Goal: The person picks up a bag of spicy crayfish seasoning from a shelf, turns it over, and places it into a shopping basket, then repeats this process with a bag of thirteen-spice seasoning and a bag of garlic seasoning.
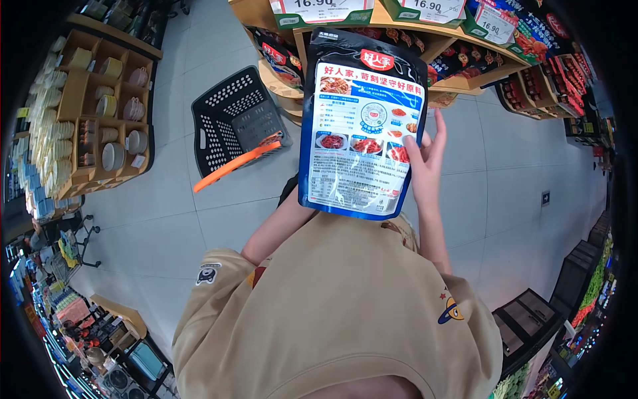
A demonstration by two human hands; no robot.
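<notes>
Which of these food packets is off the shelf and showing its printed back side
The blue pouch held up in the right hand. Its white panel of text and dish photos faces the camera, while the other packets stay on the wooden shelf behind.

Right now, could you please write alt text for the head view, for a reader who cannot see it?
A person in a beige sweatshirt holds up a blue food pouch in a shop aisle, right hand on its edge, left hand hidden behind it. A black shopping basket with an orange handle stands on the tiled floor beside wooden shelves.
</notes>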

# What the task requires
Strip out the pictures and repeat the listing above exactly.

# Answer box
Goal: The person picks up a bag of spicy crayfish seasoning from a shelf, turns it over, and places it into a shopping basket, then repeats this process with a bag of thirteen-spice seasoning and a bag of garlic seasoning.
A demonstration by two human hands; no robot.
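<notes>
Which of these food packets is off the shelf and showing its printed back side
The blue pouch held up in the right hand. Its white panel of text and dish photos faces the camera, while the other packets stay on the wooden shelf behind.

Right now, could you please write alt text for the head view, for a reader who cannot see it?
A person in a beige sweatshirt holds up a blue food pouch in a shop aisle, right hand on its edge, left hand hidden behind it. A black shopping basket with an orange handle stands on the tiled floor beside wooden shelves.
</notes>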

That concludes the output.